I came across this story back in May, but things appear to be at a stand-still. Essentially, The New York Times came up with an awesome new way to tell stories on the web and when someone figured out how to duplicate it, they sued. Let me start by saying that one awesome thing about the NYT is that they are incredibly innovative at how they use the web. About 10 or so years ago they had a state of the art photo journalism blog that I frequented and LOVED. They were telling neat new stories and really taking advantage of the web. Snow Fall, the prototype for this new way to tell stories on the web is incredibly beautiful. Go check it out on that link. Back? OK, wasn’t that great? It is the NYT taking what’s awesome about the web - what it can do better than print - and making it beautiful. When I came across this site it made me feel like this is the future of magazine journalism. This is what Time Magazine, Newsweek, etc should look like on the web. Instead of ugly (in comparison) walls of text with a few tiny photos, this website really does everything right.

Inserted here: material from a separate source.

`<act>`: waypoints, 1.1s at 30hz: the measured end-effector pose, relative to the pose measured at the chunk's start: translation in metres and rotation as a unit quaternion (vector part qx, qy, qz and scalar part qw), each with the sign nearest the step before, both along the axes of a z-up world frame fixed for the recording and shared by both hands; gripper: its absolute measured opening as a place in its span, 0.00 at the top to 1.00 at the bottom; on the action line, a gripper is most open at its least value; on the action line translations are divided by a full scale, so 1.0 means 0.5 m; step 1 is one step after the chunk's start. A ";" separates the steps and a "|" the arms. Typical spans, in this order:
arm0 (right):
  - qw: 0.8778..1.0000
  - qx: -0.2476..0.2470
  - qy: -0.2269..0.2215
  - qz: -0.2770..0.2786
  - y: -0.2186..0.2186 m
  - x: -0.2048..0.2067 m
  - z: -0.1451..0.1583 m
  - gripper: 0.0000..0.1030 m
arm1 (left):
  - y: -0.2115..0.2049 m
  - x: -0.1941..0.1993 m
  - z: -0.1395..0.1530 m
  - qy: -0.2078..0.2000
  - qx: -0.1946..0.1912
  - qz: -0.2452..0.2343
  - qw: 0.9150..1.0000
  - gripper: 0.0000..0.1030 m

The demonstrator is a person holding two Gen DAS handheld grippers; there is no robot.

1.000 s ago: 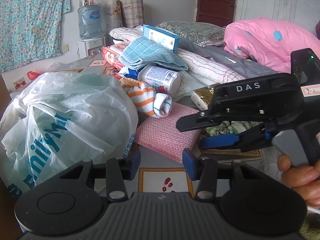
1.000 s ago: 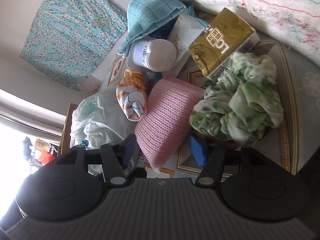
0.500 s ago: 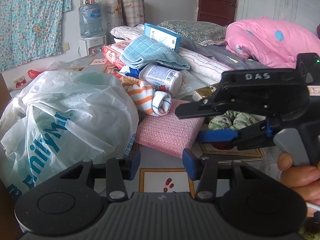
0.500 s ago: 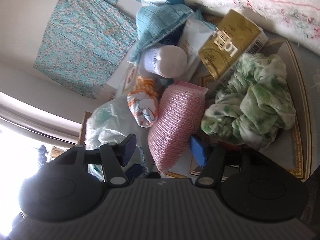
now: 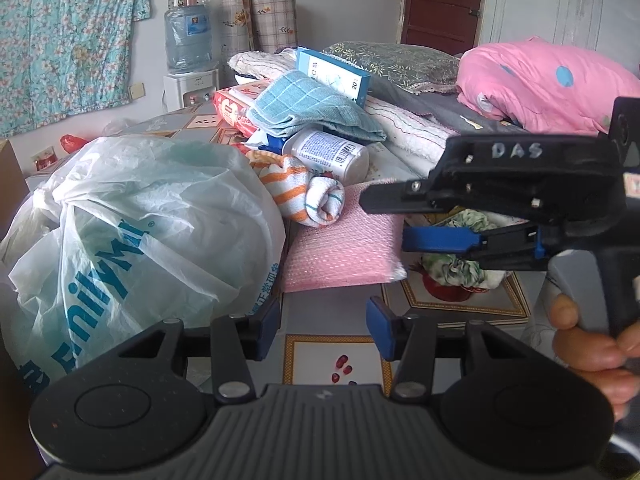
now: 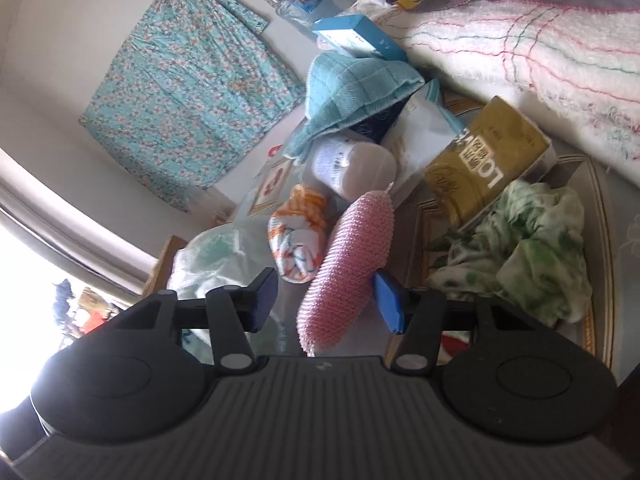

It has animation and video and good margins, great fonts. I know it’s not appropriate for the daily news - at least when it’s a short story. But I am absolutely shocked that Rolling Stone magazine isn’t using it for their 5-6 page stories - I think their legendary photos would work so well with this format and it would provide a great transition to digital that would rival the print version. (And perhaps give a compelling reason to pay for the magazine?) Right now it’s like when you see those awesome prototype cars and then they never come out. It just sucks that someone out there has come up with something that could be a real order of magnitude shift in how we experience journalism and stories on the web and no one seems to be using it. Instead the news website and blogs are just slightly better than paper in that they have hyperlinks.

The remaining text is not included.